MINORITY REPORT-ISH?

The idea of predictive policing has its critics. Civil libertarians are concerned it could result in extra police pressure on poor and minority neighborhoods. If a cop spots someone holding a bag and looking at a building on a street the algorithm has flagged as a likely spot for burglaries, he may be more likely to stop and frisk the loiterer, points out Andrew Guthrie Ferguson, an assistant law professor at the University of the District of Columbia, in a recent paper. The officer might catch a thief—or might open himself up to a charge of racial profiling.

There are also some unnervingly Minority Report-ish law-enforcement experiments under way that use predictive techniques to help determine whether an individual is likely to commit a crime. Pennsylvania probation and parole officials are working with a University of Pennsylvania statistician who has developed an algorithm to help estimate the risk of specific inmates re-offending after release. And the Department of Homeland Security is experimenting with a system of sensors that tracks airport passengers’ heart rate and other physical indicators to help determine which should be singled out for an extra search. Mohler stresses that his team’s algorithm looks only at geographic areas, not individuals. “We don’t put demographics into the model,” he says. “There’s no individual information being fed in.

VENTURA BOULEVARD

On a more practical level, hard-headed street cops are understandably skeptical about the whole notion. Back in Albarran’s cruiser, we move on to another box indicated by the algorithm, a block on busy Ventura Boulevard. “This box here,” says Albarran, jabbing a finger at the map, “it doesn’t tell us what crime or who to watch out for. We know this is a busy street with a lot of stuff getting stolen out of parked cars. We don’t need predictive policing to tell us that.

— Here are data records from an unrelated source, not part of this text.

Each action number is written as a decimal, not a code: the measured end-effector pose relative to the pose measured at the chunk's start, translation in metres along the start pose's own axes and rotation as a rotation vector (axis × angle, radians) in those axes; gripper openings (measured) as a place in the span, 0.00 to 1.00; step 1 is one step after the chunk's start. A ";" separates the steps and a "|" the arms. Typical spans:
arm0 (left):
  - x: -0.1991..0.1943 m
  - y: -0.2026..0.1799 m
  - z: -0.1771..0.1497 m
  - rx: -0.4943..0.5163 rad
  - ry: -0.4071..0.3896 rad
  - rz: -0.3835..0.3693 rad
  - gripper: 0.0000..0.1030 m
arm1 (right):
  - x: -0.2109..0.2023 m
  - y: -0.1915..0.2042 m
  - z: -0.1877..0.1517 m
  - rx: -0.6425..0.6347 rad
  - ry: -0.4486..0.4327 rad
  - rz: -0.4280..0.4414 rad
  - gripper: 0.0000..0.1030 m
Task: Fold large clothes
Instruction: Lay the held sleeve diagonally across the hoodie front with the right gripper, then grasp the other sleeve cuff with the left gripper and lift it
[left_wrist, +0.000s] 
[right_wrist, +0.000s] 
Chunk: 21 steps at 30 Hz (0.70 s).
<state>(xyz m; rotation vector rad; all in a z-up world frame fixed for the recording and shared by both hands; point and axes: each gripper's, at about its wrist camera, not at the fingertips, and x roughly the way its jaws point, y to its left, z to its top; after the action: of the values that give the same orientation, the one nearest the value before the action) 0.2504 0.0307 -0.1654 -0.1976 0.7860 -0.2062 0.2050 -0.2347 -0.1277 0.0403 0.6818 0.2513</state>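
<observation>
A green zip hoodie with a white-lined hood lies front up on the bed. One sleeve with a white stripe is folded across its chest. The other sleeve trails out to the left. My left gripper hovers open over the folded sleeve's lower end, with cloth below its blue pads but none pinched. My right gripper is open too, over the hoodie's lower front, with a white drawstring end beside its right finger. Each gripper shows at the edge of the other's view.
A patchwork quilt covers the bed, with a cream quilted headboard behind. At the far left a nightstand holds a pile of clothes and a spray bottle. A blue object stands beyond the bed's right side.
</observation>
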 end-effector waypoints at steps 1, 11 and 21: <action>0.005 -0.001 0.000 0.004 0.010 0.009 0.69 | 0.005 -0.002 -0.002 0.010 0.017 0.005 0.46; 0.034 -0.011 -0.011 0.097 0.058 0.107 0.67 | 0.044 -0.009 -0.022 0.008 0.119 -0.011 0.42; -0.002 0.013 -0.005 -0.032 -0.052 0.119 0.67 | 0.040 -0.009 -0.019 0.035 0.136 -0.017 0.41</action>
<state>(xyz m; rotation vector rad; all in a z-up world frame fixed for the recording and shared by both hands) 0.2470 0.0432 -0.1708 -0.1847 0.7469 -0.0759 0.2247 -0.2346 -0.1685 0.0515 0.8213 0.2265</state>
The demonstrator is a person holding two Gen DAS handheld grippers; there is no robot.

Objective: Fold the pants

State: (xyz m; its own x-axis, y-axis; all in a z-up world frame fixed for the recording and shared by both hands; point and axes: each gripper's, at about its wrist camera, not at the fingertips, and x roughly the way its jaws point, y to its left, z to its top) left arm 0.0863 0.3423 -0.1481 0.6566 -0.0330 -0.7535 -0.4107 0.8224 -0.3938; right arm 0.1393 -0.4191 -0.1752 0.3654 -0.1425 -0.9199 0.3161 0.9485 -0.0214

“I personally don’t think it’s very helpful,” he grumbles. “Most of my guys feel the same way.” The whole point, though, is not for Albarran to spot a crime—it’s for his presence to stop one from happening.

“We don’t see this as a way to arrest people but to deter crime,” says Mohler. “The LAPD is probably among the most sophisticated departments in the United States,” he goes on. “They do a good job, but we’ve shown you can do better.” Lt. Albarran might scoff at that. But police around the country are paying attention. Mohler and his colleagues launched a commercial version of their program, dubbed PredPol, in 2012, and have so far made sales to several police departments and fielded inquiries from scores more. As mobile technology develops, so will the program—and the interface, as well as what kind of information is provided to officers. For predictive policing, it seems, the future is looking good.